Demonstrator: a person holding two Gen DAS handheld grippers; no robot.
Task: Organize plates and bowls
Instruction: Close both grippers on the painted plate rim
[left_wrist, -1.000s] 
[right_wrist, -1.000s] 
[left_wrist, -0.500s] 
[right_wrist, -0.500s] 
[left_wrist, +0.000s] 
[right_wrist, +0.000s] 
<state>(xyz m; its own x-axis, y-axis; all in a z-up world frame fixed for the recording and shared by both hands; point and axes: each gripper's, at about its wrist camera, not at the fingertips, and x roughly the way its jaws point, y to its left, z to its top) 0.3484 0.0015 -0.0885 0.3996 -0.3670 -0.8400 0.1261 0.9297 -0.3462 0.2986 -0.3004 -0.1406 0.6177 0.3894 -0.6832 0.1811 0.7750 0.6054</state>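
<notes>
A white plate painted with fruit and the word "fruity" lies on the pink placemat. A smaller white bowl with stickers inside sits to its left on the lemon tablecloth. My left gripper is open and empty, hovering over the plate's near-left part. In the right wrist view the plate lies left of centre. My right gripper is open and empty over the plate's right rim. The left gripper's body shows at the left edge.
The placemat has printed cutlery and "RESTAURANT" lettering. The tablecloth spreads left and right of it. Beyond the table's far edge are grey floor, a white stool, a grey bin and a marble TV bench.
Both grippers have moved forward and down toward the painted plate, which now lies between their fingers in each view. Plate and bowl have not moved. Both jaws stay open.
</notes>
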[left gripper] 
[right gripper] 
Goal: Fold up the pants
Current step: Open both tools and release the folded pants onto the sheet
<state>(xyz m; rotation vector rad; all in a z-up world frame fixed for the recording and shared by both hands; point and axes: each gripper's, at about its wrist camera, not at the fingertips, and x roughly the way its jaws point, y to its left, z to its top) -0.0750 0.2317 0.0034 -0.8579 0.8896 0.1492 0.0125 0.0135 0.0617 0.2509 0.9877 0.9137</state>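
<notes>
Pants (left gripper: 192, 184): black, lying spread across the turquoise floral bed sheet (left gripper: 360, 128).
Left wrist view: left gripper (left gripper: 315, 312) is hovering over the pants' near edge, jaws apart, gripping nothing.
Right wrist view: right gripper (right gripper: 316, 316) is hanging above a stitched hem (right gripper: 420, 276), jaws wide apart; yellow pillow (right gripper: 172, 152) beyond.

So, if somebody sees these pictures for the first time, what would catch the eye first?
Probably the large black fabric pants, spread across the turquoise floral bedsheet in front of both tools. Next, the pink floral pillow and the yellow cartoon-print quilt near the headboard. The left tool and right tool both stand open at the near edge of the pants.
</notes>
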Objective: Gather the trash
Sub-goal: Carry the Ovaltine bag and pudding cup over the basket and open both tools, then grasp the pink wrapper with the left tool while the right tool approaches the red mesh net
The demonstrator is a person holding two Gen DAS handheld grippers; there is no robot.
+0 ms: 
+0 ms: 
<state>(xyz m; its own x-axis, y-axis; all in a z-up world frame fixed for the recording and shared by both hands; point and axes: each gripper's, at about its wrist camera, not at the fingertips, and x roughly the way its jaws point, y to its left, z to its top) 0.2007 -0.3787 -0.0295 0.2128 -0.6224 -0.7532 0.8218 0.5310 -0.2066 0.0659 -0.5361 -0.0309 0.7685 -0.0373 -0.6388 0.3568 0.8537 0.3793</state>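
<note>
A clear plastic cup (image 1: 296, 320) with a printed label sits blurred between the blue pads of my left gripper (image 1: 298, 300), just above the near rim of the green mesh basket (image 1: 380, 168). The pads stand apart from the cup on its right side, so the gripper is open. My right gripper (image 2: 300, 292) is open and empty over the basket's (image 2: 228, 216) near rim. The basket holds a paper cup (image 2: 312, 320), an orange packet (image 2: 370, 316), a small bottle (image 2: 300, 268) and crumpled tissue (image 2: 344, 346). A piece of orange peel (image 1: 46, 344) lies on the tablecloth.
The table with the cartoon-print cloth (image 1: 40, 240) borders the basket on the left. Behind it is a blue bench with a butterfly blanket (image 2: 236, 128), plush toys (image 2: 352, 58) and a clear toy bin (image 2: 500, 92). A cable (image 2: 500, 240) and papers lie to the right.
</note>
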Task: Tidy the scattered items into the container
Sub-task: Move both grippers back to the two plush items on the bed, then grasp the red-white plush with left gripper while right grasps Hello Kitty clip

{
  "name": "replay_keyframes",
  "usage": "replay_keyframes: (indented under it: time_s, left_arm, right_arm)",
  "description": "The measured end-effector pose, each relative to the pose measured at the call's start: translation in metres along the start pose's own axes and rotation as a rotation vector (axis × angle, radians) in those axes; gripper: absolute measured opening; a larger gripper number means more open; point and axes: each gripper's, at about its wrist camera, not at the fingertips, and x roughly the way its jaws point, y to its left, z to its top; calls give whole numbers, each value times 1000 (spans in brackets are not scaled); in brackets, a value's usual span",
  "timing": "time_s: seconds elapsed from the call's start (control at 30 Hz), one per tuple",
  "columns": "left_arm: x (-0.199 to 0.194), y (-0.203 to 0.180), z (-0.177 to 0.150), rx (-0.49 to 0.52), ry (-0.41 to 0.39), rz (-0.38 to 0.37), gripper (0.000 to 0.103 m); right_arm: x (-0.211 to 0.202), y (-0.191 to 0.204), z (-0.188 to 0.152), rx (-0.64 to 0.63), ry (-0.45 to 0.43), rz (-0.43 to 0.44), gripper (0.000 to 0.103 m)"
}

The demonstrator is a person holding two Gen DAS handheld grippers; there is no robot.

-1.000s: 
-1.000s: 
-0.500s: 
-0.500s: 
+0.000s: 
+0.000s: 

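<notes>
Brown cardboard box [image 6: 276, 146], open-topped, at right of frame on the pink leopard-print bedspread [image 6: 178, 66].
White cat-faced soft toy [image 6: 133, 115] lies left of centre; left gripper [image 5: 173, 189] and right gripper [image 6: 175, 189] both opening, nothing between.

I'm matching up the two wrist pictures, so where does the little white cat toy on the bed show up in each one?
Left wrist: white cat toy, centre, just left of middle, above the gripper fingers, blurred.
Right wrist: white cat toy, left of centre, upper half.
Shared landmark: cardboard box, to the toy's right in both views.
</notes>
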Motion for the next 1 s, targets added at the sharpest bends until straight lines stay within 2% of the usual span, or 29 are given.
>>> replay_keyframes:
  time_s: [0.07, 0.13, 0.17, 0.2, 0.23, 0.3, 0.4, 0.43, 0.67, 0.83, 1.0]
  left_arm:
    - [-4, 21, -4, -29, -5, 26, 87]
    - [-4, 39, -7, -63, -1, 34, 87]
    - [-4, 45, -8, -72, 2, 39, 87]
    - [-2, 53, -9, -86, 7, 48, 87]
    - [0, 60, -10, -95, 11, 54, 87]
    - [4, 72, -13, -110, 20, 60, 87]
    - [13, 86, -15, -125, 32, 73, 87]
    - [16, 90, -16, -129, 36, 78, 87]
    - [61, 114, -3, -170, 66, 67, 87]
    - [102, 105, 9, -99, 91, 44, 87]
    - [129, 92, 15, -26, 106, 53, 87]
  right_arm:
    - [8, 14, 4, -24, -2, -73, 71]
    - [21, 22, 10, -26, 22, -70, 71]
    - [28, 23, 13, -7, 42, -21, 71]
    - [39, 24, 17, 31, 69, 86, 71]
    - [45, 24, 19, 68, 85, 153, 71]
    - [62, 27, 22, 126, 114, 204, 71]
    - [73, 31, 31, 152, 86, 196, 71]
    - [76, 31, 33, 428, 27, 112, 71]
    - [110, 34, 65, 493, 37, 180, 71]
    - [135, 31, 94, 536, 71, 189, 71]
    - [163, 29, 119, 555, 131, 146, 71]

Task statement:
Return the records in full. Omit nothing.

Answer box:
Demonstrator: a person holding two Gen DAS handheld grippers; no robot.
Task: Organize plates and bowls
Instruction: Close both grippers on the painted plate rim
[left_wrist, -1.000s] 
[right_wrist, -1.000s] 
[left_wrist, -0.500s] 
[right_wrist, -0.500s] 
[left_wrist, +0.000s] 
[right_wrist, +0.000s] 
<state>(xyz m; its own x-axis, y-axis; all in a z-up world frame fixed for the recording and shared by both hands; point and axes: each gripper's, at about its wrist camera, not at the fingertips, and x roughly the way its jaws point, y to its left, z to its top) 0.3484 0.0015 -0.0885 0.3996 -0.3670 -0.8400 0.1261 0.9297 -0.3462 0.2986 -0.3004 -0.1406 0.6177 0.3894 -0.6832 0.1811 0.7750 0.6054</state>
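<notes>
A white plate painted with fruit and the word "fruity" lies on the pink placemat. A smaller white bowl with stickers inside sits to its left on the lemon tablecloth. My left gripper is open and empty, hovering over the plate's near-left part. In the right wrist view the plate lies left of centre. My right gripper is open and empty over the plate's right rim. The left gripper's body shows at the left edge.
The placemat has printed cutlery and "RESTAURANT" lettering. The tablecloth spreads left and right of it. Beyond the table's far edge are grey floor, a white stool, a grey bin and a marble TV bench.
Both grippers have moved forward and down toward the painted plate, which now lies between their fingers in each view. Plate and bowl have not moved. Both jaws stay open.
</notes>
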[left gripper] 
[right gripper] 
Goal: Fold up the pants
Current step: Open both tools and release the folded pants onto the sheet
<state>(xyz m; rotation vector rad; all in a z-up world frame fixed for the recording and shared by both hands; point and axes: each gripper's, at about its wrist camera, not at the fingertips, and x roughly the way its jaws point, y to its left, z to its top) -0.0750 0.2317 0.0034 -0.8579 0.8896 0.1492 0.0125 0.0135 0.0617 0.2509 0.9877 0.9137</state>
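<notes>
Pants (left gripper: 192, 184): black, lying spread across the turquoise floral bed sheet (left gripper: 360, 128).
Left wrist view: left gripper (left gripper: 315, 312) is hovering over the pants' near edge, jaws apart, gripping nothing.
Right wrist view: right gripper (right gripper: 316, 316) is hanging above a stitched hem (right gripper: 420, 276), jaws wide apart; yellow pillow (right gripper: 172, 152) beyond.

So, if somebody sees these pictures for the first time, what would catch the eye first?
Probably the large black fabric pants, spread across the turquoise floral bedsheet in front of both tools. Next, the pink floral pillow and the yellow cartoon-print quilt near the headboard. The left tool and right tool both stand open at the near edge of the pants.
</notes>
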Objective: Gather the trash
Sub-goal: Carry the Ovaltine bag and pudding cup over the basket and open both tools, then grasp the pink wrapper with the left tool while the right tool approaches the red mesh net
The demonstrator is a person holding two Gen DAS handheld grippers; there is no robot.
+0 ms: 
+0 ms: 
<state>(xyz m; its own x-axis, y-axis; all in a z-up world frame fixed for the recording and shared by both hands; point and axes: each gripper's, at about its wrist camera, not at the fingertips, and x roughly the way its jaws point, y to its left, z to its top) 0.2007 -0.3787 -0.0295 0.2128 -0.6224 -0.7532 0.8218 0.5310 -0.2066 0.0659 -0.5361 -0.0309 0.7685 -0.0373 -0.6388 0.3568 0.8537 0.3793</state>
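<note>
A clear plastic cup (image 1: 296, 320) with a printed label sits blurred between the blue pads of my left gripper (image 1: 298, 300), just above the near rim of the green mesh basket (image 1: 380, 168). The pads stand apart from the cup on its right side, so the gripper is open. My right gripper (image 2: 300, 292) is open and empty over the basket's (image 2: 228, 216) near rim. The basket holds a paper cup (image 2: 312, 320), an orange packet (image 2: 370, 316), a small bottle (image 2: 300, 268) and crumpled tissue (image 2: 344, 346). A piece of orange peel (image 1: 46, 344) lies on the tablecloth.
The table with the cartoon-print cloth (image 1: 40, 240) borders the basket on the left. Behind it is a blue bench with a butterfly blanket (image 2: 236, 128), plush toys (image 2: 352, 58) and a clear toy bin (image 2: 500, 92). A cable (image 2: 500, 240) and papers lie to the right.
</note>
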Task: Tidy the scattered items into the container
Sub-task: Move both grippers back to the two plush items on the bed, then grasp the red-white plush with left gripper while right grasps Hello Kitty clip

{
  "name": "replay_keyframes",
  "usage": "replay_keyframes: (indented under it: time_s, left_arm, right_arm)",
  "description": "The measured end-effector pose, each relative to the pose measured at the call's start: translation in metres along the start pose's own axes and rotation as a rotation vector (axis × angle, radians) in those axes; gripper: absolute measured opening; a larger gripper number means more open; point and axes: each gripper's, at about its wrist camera, not at the fingertips, and x roughly the way its jaws point, y to its left, z to its top; calls give whole numbers, each value times 1000 (spans in brackets are not scaled); in brackets, a value's usual span",
  "timing": "time_s: seconds elapsed from the call's start (control at 30 Hz), one per tuple",
  "columns": "left_arm: x (-0.199 to 0.194), y (-0.203 to 0.180), z (-0.177 to 0.150), rx (-0.49 to 0.52), ry (-0.41 to 0.39), rz (-0.38 to 0.37), gripper (0.000 to 0.103 m); right_arm: x (-0.211 to 0.202), y (-0.191 to 0.204), z (-0.188 to 0.152), rx (-0.64 to 0.63), ry (-0.45 to 0.43), rz (-0.43 to 0.44), gripper (0.000 to 0.103 m)"
}

The demonstrator is a person holding two Gen DAS handheld grippers; there is no robot.

-1.000s: 
-1.000s: 
-0.500s: 
-0.500s: 
+0.000s: 
+0.000s: 

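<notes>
Brown cardboard box [image 6: 276, 146], open-topped, at right of frame on the pink leopard-print bedspread [image 6: 178, 66].
White cat-faced soft toy [image 6: 133, 115] lies left of centre; left gripper [image 5: 173, 189] and right gripper [image 6: 175, 189] both opening, nothing between.

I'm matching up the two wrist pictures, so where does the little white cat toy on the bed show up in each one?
Left wrist: white cat toy, centre, just left of middle, above the gripper fingers, blurred.
Right wrist: white cat toy, left of centre, upper half.
Shared landmark: cardboard box, to the toy's right in both views.
</notes>
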Motion for the next 1 s, targets added at the sharpest bends until straight lines stay within 2% of the usual span, or 29 are given.
>>> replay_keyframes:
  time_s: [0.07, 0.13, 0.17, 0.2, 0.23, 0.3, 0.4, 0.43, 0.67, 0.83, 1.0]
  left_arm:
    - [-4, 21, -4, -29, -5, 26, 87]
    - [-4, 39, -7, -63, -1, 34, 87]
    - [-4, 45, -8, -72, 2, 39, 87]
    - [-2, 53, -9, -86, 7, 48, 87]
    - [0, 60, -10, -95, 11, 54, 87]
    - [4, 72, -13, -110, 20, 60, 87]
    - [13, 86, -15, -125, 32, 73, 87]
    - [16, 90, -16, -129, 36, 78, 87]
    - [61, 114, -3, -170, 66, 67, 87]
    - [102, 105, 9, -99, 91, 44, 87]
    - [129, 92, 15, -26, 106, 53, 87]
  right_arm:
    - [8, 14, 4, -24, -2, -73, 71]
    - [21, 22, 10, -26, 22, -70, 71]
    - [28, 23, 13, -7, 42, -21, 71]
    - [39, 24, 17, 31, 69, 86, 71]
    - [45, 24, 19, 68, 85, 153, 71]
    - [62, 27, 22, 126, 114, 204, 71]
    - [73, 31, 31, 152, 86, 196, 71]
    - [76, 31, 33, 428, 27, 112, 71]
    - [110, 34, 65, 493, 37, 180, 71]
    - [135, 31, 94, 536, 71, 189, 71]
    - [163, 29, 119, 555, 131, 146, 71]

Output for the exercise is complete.